• About this exercise: Only an exact repetition is needed: the lines from the start of the listing below through the line that contains "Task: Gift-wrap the", pictures omitted.

• Records to use:
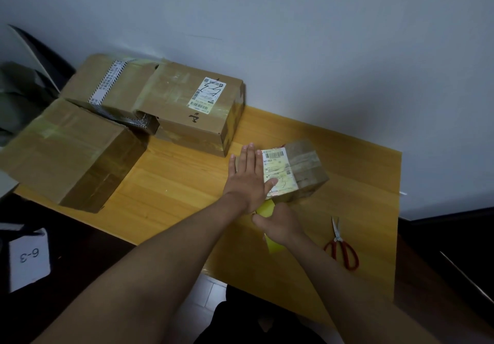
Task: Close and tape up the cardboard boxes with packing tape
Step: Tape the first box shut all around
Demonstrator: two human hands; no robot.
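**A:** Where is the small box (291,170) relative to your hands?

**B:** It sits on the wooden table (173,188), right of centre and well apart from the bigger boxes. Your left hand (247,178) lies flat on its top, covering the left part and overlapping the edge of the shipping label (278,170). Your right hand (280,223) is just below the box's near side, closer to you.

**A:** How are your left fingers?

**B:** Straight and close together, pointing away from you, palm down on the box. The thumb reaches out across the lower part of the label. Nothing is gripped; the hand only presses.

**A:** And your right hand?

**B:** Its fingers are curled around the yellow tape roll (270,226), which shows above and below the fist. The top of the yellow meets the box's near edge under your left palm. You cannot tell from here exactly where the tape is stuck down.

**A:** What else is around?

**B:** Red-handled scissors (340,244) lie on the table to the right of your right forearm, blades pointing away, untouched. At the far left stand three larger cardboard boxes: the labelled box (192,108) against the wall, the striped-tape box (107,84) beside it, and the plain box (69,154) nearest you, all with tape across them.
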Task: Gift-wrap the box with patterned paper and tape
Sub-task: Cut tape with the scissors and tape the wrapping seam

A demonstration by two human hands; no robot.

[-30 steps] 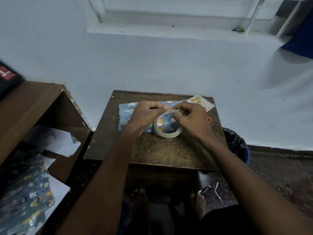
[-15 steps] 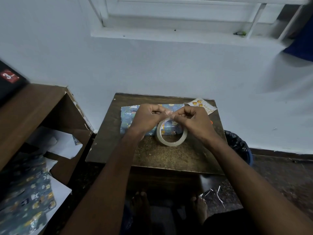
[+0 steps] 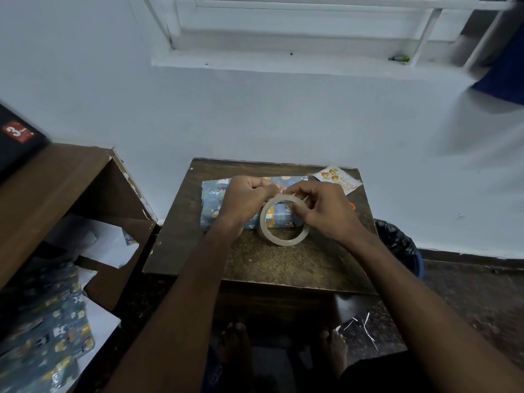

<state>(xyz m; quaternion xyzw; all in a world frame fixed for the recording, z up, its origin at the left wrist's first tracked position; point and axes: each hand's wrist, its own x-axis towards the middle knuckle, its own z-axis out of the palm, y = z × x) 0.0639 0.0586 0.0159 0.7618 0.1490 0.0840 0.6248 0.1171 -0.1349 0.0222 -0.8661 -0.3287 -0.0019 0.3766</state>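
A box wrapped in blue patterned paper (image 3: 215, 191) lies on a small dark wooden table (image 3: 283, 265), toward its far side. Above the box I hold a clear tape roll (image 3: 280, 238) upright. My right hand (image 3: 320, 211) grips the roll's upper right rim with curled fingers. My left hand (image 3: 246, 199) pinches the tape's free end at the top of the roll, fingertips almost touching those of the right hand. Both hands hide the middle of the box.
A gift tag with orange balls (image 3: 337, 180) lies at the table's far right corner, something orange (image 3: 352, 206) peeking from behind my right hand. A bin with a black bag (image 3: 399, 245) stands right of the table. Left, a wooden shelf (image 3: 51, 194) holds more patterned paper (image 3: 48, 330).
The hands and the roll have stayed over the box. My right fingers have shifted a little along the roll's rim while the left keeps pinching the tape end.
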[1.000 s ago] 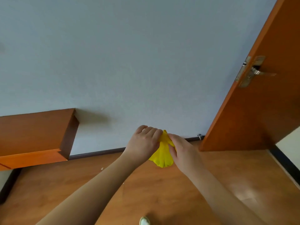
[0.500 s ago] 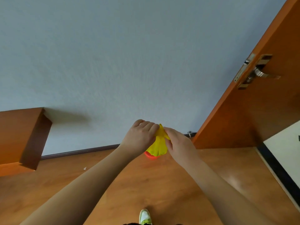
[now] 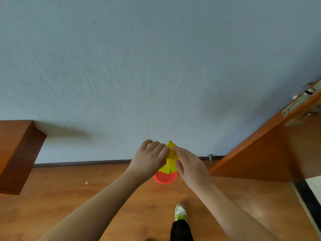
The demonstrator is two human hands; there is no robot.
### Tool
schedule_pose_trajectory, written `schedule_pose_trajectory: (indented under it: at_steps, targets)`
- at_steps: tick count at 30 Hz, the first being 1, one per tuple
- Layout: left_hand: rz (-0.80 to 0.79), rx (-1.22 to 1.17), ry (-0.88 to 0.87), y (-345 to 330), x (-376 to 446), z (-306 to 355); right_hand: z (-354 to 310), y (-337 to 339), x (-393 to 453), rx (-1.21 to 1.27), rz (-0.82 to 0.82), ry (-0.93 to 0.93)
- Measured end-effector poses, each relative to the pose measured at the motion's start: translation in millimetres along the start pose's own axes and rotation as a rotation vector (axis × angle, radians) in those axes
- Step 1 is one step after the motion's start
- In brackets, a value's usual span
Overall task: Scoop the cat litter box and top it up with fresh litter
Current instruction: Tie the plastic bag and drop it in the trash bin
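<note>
Head camera view: beside a wooden cabinet (image 3: pixel 15 153), a left hand (image 3: pixel 149 160) with curled fingers and a right hand (image 3: pixel 190 166) pinch a crumpled yellow bag (image 3: pixel 169 160) between them, held above an orange bin (image 3: pixel 165 178) on the wooden floor (image 3: pixel 69 202), an open door (image 3: pixel 278 150) at right.

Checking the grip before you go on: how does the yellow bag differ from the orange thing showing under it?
The yellow bag is soft and crumpled, pinched between the left hand and right hand; the orange thing looks smooth and rounded, and no hand touches it. The bag is mostly in view; the orange thing shows only below the bag. Both are brightly coloured.
</note>
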State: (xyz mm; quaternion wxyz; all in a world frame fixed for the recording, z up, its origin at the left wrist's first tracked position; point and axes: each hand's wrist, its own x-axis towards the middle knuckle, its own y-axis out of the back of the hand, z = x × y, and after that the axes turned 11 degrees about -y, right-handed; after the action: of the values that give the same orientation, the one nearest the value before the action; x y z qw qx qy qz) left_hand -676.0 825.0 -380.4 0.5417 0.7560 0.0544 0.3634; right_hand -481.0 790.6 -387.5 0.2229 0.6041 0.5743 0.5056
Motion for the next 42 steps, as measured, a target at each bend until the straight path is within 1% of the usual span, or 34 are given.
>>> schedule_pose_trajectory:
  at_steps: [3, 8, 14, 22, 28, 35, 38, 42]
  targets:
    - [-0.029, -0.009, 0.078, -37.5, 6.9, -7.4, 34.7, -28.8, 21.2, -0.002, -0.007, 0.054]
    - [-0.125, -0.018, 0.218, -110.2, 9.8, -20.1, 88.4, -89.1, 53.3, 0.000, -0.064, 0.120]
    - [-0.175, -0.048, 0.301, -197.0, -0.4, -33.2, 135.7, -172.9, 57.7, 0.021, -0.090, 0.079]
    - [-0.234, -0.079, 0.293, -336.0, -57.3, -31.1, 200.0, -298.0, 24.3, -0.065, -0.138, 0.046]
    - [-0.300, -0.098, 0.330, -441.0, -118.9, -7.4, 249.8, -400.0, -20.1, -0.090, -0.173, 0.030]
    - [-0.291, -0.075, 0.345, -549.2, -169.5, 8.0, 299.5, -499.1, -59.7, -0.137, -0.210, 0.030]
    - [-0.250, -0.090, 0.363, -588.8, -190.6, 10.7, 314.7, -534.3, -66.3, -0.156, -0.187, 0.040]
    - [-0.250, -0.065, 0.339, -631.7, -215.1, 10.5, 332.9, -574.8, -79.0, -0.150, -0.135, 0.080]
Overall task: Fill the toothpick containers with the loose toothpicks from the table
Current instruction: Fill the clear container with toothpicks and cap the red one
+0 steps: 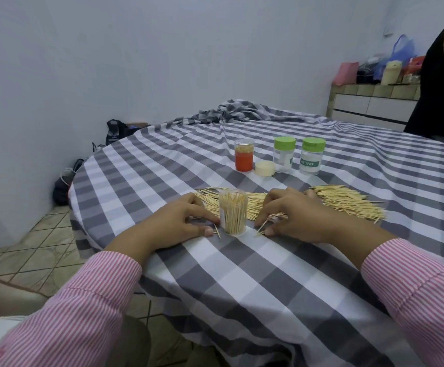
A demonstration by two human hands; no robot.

• Result:
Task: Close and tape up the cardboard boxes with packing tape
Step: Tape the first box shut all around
Demonstrator: two human hands; no robot.
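**A:** Where is the small box (291,170) relative to your hands?

**B:** It sits on the wooden table (173,188), right of centre and well apart from the bigger boxes. Your left hand (247,178) lies flat on its top, covering the left part and overlapping the edge of the shipping label (278,170). Your right hand (280,223) is just below the box's near side, closer to you.

**A:** How are your left fingers?

**B:** Straight and close together, pointing away from you, palm down on the box. The thumb reaches out across the lower part of the label. Nothing is gripped; the hand only presses.

**A:** And your right hand?

**B:** Its fingers are curled around the yellow tape roll (270,226), which shows above and below the fist. The top of the yellow meets the box's near edge under your left palm. You cannot tell from here exactly where the tape is stuck down.

**A:** What else is around?

**B:** Red-handled scissors (340,244) lie on the table to the right of your right forearm, blades pointing away, untouched. At the far left stand three larger cardboard boxes: the labelled box (192,108) against the wall, the striped-tape box (107,84) beside it, and the plain box (69,154) nearest you, all with tape across them.
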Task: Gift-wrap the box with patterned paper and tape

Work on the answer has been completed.